Бабушка Параскева не участвовала в споре. Она вообще не любила говорить — жизнь приучила ее к молчанию. Но зато умела слушать. И думать. Была она нетороплива в решениях, но, уж решив, не отступалась, пока не доводила дела до конца.
— Вот что, — сказала она, когда друзья собрались уходить, — я тоже буду бороться за освобождение Георгия.
— Разве ты можешь что-нибудь сделать, бабушка Параскева? — полюбопытствовал один из друзей.
— Не знаю, — задумчиво ответила она. — Что я могу, я еще не знаю. Но хорошо знаю, чего я больше не могу: сидеть сложа руки.
Через несколько дней она пошла в германское посольство протестовать против издевательств над ее сыном. К ней присоединились мать Танева, отец Попова, несколько писателей и художников — друзья Георгия Димитрова. Но их даже не пустили на порог роскошного посольского особняка, который охраняла чуть ли не дюжина рослых полицейских.
— Правда глаза колет, — насмешливо сказала бабушка Параскева. — Что ж, мы уйдем…
Но далеко уйти не пришлось. Уже на соседней улице Параскеву арестовали и отвели в полицейский участок.
— Если ты, чертова старуха, — пригрозил рыжий детина в офицерском мундире, плотно облегавшем его могучее тело, — не прекратишь свою агитацию, мы повесим тебя рядом с твоим сынком.
— Меня — может быть, — спокойно ответила бабушка Параскева, — а вот сына моего — руки коротки…
Об аресте матери Димитрова узнал весь мир. Опасаясь новой вспышки народного гнева, правительство решило отпустить ее.
У ворот полицейской тюрьмы старую женщину поджидали журналисты.
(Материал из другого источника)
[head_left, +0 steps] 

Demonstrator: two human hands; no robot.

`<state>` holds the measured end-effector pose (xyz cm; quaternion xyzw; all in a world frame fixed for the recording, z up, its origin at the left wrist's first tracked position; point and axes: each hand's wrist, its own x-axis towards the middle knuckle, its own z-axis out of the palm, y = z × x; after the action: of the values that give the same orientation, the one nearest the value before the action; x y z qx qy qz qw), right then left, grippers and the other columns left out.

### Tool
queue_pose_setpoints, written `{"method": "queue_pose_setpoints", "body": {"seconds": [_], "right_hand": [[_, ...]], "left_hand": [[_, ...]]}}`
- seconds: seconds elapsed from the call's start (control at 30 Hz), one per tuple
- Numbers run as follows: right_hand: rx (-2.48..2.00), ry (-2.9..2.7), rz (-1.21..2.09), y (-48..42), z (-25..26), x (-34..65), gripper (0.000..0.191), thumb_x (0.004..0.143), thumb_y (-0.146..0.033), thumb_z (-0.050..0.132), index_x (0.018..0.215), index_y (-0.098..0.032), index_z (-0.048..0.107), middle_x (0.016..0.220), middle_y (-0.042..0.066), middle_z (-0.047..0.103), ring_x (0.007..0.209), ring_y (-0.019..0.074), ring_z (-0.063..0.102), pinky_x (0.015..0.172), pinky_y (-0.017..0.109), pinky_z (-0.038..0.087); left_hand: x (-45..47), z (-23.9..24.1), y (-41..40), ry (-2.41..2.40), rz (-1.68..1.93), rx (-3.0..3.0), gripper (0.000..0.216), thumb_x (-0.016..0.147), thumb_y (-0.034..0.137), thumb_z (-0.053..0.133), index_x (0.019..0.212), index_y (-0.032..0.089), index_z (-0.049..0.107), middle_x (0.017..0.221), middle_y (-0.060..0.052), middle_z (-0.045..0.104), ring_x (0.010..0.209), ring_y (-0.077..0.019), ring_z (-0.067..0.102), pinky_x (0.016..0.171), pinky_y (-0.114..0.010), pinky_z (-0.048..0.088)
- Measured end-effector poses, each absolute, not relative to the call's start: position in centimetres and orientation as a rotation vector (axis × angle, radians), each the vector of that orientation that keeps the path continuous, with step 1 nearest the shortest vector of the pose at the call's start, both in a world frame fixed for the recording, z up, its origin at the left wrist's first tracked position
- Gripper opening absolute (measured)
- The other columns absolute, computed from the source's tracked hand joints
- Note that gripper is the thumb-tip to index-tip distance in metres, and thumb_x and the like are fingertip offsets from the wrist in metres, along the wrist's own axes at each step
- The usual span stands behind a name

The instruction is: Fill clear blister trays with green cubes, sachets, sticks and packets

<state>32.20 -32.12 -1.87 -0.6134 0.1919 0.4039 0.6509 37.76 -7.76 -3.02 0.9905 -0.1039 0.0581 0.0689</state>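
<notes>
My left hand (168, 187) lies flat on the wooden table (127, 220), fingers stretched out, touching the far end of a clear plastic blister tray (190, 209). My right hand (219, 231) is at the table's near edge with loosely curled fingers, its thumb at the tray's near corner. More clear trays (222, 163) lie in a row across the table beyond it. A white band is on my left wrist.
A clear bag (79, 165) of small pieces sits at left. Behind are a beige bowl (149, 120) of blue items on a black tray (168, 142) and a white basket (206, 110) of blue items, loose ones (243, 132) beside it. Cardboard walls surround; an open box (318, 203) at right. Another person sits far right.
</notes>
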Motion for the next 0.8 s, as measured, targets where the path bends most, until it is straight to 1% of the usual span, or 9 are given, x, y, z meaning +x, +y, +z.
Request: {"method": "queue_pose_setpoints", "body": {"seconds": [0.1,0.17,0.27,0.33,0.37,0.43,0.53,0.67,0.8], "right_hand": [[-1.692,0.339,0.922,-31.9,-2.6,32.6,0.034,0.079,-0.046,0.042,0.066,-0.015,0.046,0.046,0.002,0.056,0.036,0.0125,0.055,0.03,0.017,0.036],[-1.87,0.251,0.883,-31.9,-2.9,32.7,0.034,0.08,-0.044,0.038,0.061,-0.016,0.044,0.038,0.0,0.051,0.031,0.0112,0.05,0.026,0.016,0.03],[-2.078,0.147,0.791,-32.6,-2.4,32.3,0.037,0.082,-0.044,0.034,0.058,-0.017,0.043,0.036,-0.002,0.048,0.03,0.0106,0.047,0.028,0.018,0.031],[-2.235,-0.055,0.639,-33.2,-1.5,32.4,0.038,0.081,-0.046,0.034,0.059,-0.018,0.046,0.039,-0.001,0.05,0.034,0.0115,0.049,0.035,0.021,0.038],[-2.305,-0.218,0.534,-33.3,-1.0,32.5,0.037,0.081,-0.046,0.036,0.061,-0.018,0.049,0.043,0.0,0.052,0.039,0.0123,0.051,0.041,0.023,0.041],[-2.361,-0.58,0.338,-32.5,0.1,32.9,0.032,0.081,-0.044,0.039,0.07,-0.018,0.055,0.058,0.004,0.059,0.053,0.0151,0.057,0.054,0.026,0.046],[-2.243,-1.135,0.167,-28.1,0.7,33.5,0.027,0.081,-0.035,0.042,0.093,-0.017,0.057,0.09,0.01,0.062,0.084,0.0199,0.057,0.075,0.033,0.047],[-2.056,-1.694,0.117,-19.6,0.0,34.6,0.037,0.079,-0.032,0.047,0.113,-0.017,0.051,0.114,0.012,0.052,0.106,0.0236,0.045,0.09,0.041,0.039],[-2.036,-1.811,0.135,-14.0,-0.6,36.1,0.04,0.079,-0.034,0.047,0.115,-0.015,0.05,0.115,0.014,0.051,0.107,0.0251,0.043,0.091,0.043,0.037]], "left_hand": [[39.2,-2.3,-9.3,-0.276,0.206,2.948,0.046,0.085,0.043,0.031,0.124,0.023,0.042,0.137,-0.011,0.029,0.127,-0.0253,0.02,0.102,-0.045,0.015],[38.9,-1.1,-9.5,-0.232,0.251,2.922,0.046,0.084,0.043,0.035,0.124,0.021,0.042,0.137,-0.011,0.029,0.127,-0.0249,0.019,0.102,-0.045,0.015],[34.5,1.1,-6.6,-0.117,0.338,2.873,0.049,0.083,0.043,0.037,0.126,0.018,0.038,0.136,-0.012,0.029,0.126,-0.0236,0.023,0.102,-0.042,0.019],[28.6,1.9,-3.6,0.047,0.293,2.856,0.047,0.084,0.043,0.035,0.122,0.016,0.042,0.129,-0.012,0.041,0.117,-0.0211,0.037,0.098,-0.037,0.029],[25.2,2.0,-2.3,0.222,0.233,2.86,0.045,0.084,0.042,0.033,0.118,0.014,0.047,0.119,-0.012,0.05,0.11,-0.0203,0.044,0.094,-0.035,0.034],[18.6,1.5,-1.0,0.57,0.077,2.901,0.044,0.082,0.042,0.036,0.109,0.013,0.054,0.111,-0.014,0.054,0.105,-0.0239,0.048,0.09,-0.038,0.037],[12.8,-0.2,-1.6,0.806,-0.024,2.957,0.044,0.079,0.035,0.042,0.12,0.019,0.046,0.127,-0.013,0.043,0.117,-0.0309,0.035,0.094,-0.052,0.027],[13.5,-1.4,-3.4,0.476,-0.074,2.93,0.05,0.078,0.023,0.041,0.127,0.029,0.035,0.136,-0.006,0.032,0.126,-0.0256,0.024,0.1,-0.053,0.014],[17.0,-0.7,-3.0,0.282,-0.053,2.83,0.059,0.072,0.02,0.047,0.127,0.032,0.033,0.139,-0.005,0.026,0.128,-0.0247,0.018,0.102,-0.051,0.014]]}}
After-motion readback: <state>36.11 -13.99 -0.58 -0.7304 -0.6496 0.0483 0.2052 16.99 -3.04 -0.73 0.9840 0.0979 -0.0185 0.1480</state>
— Я не политик, — сказала им бабушка Параскева. — Я всего только мать. И я знаю: мой сын не преступник, он честный и добрый человек, который всю жизнь старается сделать счастливыми других. Из-за этого его так и ненавидит наша власть. Она заставила его бежать из родной страны в сентябре двадцать третьего года. А сейчас хочет расправиться с ним руками германских судей. Этого нельзя допустить. Я никогда не выезжала из Болгарии. Но теперь, на старости лет, мне придется, видно, поехать, чтобы рассказать людям правду о Георгии Димитрове. Я все еще верю, что правда сильнее лжи.
…И она стала собираться в далекий путь.
«СМОТРИНЫ»
Долго ли можно правду держать взаперти? Порой кажется — вечно. Есть тяжелые тюремные засовы, есть каменные стены такой толщины, что из пушек пали — не услышишь… Есть штыки и пули, есть намыленные веревки и топор палача — испытанные средства борьбы с теми, кто тянется к истине. И есть бдительные стражи, готовые грудью преградить правде путь к людям.
Но она проходит через все кордоны. Рано или поздно. Бывает, что поздно. Но обязательно проходит. И человек узнает все, что от него скрывали.
Правда о событиях в мире, случившихся после того, как за Димитровым захлопнулись двери тюрьмы, пришла к нему с большим опозданием, и путь ее был извилист и сложен. Но все же она пришла. Первым вестником этой правды была фашистская газетенка «Моргенпост» — единственная, которую ему разрешили читать. Притом — нерегулярно. И каждый раз после скандалов и жалоб.
Конечно, в самой газете не было ни слова правды. Вранье, передержки, трескучее бахвальство, отборная брань, клевета — все то, к чему прибегает фашистская диктатура, чтобы оболванить простаков, переполняло страницы этого грязного листка. Но для человека, умеющего читать между строк, и брань врага, и напыщенный вздор невежды, и заведомая ложь газетного вруна — ценный источник информации. И конечно, материал для раздумий.